» **Data supplied**:
:::::

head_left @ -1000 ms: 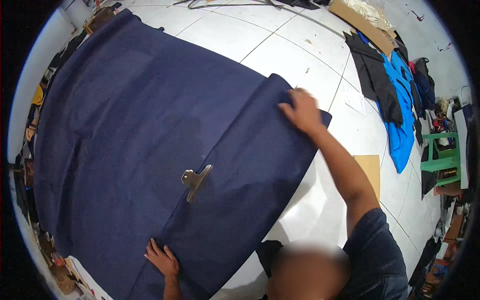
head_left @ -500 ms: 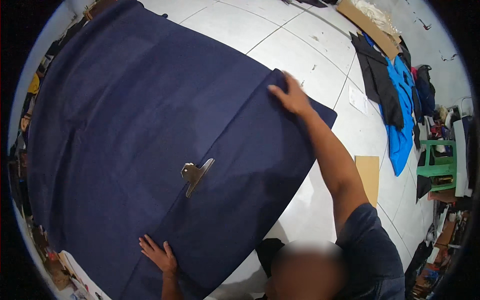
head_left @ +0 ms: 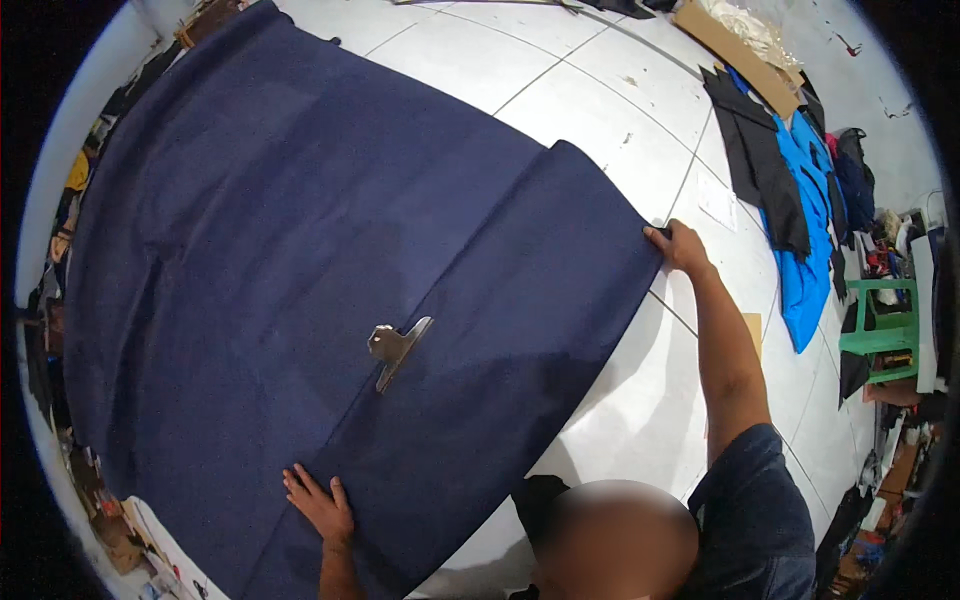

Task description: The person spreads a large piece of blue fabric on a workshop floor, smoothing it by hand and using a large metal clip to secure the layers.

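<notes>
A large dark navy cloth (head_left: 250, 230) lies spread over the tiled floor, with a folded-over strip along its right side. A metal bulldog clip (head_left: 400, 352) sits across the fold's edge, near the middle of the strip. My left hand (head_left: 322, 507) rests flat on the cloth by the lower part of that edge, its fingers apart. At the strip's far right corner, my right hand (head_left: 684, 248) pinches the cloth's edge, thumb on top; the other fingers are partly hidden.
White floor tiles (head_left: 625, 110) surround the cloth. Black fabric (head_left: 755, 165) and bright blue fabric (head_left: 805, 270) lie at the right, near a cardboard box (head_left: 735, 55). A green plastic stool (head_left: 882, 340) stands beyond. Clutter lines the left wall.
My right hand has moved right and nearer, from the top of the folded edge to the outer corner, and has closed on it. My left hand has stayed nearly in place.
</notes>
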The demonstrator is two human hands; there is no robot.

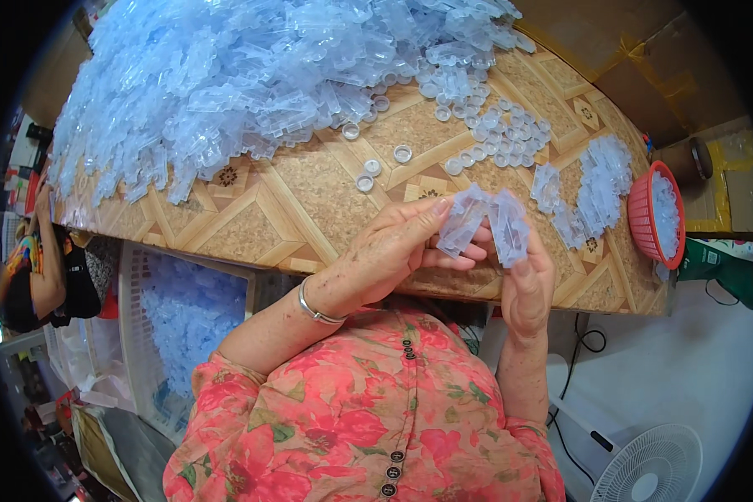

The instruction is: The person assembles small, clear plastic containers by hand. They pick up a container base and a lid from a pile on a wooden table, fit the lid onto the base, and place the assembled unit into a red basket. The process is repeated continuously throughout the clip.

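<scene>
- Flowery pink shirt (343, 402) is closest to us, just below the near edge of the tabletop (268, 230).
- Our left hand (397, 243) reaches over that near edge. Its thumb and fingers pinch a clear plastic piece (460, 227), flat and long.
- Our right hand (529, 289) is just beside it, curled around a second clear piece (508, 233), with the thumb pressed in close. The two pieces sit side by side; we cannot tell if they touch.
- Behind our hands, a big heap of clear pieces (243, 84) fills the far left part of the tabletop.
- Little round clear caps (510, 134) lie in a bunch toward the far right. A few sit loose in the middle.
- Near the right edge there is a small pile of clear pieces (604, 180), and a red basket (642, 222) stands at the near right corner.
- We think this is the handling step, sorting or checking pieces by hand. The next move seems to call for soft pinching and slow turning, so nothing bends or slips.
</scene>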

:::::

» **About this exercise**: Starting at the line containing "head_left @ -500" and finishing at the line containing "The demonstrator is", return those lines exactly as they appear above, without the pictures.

» **Response**:
head_left @ -500 ms: 
head_left @ +0 ms: 

Task description: The person spreads a large piece of blue fabric on a workshop floor, smoothing it by hand and using a large metal clip to secure the layers.

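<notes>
A large dark navy cloth (head_left: 250, 230) lies spread over the tiled floor, with a folded-over strip along its right side. A metal bulldog clip (head_left: 400, 352) sits across the fold's edge, near the middle of the strip. My left hand (head_left: 322, 507) rests flat on the cloth by the lower part of that edge, its fingers apart. At the strip's far right corner, my right hand (head_left: 684, 248) pinches the cloth's edge, thumb on top; the other fingers are partly hidden.
White floor tiles (head_left: 625, 110) surround the cloth. Black fabric (head_left: 755, 165) and bright blue fabric (head_left: 805, 270) lie at the right, near a cardboard box (head_left: 735, 55). A green plastic stool (head_left: 882, 340) stands beyond. Clutter lines the left wall.
My right hand has moved right and nearer, from the top of the folded edge to the outer corner, and has closed on it. My left hand has stayed nearly in place.
</notes>
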The demonstrator is two human hands; there is no robot.

With this, the exercise is finished.